Travis Lytle’s review published on Letterboxd:
Tobe Hooper goes the Joe Dante route with "Invaders from Mars," a family-friendly remake of the same-named 1953 science fiction/horror film. A plot to turn townspeople into mindless drones, gooey alien creatures, and an elementary school-aged hero come together for a film that offers watchable and mostly innocuous fun.
The story is the straightforward stuff of B-movies: martians land on Earth and begin to convert humans into mind-controlled slaves. A suspicious young boy starts to question the local strangeness and soon becomes a hero in the battle to rid the town of the space-borne threat.
Hooper's eye for interesting angles and compositions adds some visual panache to the affair, while the special effects are nicely accomplished.
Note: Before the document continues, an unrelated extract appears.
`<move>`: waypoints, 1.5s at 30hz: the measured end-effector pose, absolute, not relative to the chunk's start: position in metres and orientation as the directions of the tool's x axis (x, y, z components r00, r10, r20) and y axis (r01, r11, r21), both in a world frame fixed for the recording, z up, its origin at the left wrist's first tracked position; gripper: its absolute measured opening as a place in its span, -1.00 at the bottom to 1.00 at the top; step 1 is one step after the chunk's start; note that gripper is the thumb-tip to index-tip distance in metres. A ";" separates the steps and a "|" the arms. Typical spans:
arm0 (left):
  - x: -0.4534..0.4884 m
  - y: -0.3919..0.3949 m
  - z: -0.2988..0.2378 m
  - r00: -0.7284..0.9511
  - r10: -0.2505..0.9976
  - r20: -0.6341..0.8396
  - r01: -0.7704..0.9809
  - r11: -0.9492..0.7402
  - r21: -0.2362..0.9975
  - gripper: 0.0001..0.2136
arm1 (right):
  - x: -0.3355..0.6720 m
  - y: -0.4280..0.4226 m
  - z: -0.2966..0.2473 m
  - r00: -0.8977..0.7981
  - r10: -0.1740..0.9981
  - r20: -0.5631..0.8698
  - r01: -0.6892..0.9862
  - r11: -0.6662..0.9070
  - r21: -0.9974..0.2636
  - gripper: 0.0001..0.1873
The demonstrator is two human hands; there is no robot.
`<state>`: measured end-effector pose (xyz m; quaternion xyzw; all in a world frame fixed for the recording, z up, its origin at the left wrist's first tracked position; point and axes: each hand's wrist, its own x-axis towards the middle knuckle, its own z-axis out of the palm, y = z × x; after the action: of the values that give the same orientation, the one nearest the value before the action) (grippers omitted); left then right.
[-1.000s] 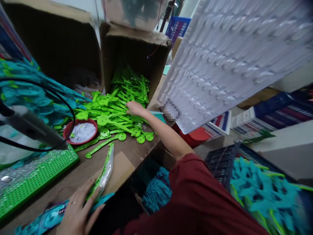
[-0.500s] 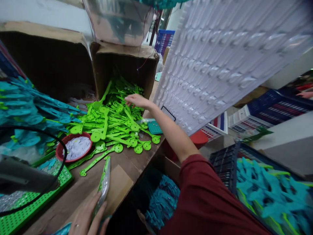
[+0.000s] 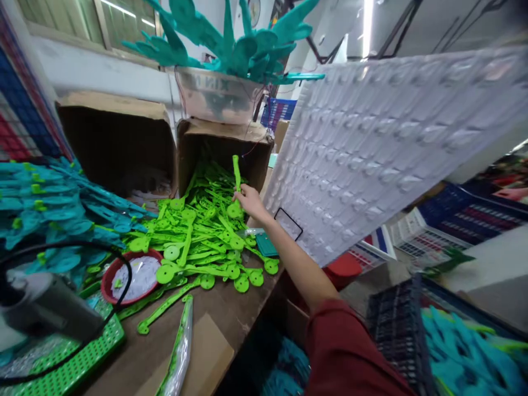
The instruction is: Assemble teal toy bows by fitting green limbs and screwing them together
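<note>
My right hand [image 3: 249, 199] is stretched far over the bench, fingers pinched on a bright green plastic strip [image 3: 236, 181] that stands upright out of the heap. The heap of green strips with round ends [image 3: 198, 236] spills from an open cardboard box [image 3: 223, 146] lying on its side. My red sleeve [image 3: 346, 352] fills the lower right. My left hand is out of the picture. A clear bag with green parts [image 3: 179, 352] lies at the bench's near edge.
A red bowl of white bits [image 3: 132, 278] sits left of the heap. Teal plastic leaves [image 3: 53, 203] pile up at left, beside a second cardboard box [image 3: 119, 143]. A white blister sheet [image 3: 383, 143] hangs at right. A green pegboard tray [image 3: 82, 352] and black cable [image 3: 61, 250] lie near left.
The view has tipped upward. My right hand has closed on one green strip and lifted it upright. My left hand, which rested on the clear bag, has dropped out of view.
</note>
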<state>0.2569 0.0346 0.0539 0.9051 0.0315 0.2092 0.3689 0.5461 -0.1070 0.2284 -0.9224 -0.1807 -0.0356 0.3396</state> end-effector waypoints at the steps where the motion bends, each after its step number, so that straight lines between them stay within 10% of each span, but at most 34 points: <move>1: 0.242 0.028 0.056 0.910 0.282 0.305 -0.042 -0.669 0.742 -0.42 | 0.522 -0.107 0.221 0.911 0.380 0.158 0.386 -0.652 -0.653 -0.70; 6: 0.162 -0.015 0.090 0.869 0.488 -0.079 0.138 -0.086 0.987 -0.52 | 0.373 -0.107 0.156 0.521 0.847 -0.104 0.037 -0.145 -0.989 -0.70; 9: 0.147 -0.015 0.107 0.886 0.404 -0.227 0.226 0.051 0.973 -0.64 | 0.315 -0.113 0.126 0.511 0.858 -0.052 0.055 -0.093 -0.994 -0.63; 12: 0.140 0.004 0.110 0.818 0.513 -0.261 0.322 -0.031 0.946 -0.60 | 0.292 -0.112 0.112 0.526 0.797 0.297 0.588 -0.089 -0.804 -0.30; 15: 0.138 0.018 0.113 0.776 0.602 -0.188 0.307 -0.101 0.946 -0.67 | 0.282 -0.103 0.112 0.116 0.911 0.397 0.867 0.102 -0.488 -0.30; 24: 0.120 0.032 0.101 0.878 0.479 -0.008 0.243 -0.430 0.869 -0.68 | 0.280 -0.101 0.114 0.103 0.958 0.266 0.910 0.018 -0.415 -0.38; 32: 0.094 0.036 0.047 0.897 0.216 0.384 -0.009 -0.863 0.506 -0.50 | 0.278 -0.082 0.085 0.111 0.992 -0.057 0.913 -0.125 -0.388 -0.37; 45: 0.103 0.037 0.032 0.902 0.174 0.394 0.009 -0.922 0.386 -0.49 | 0.283 -0.075 0.080 0.044 0.996 -0.080 0.934 -0.069 -0.350 -0.28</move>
<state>0.1028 0.0365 0.0323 0.9564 0.0479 0.2158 0.1910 0.2831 -0.0751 0.0805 -0.7152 -0.6747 0.1516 0.1016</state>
The director keeps the energy up and the action moving even when the story becomes flat after its premise is established. Performances are suitable for the film and its style, Karen Black, Timothy Bottoms, Laraine Newman and a host of familiar faces filling out the cast.
"Invaders from Mars" is never deep or engrossing, but it supplies enough entertaing, B-movie fun to be, at least, engaging. The narrative misses plenty of opportunities to make itself stand out, and the climax saps some of the film's established goodwill; but the experience as a whole is nearly pleasing.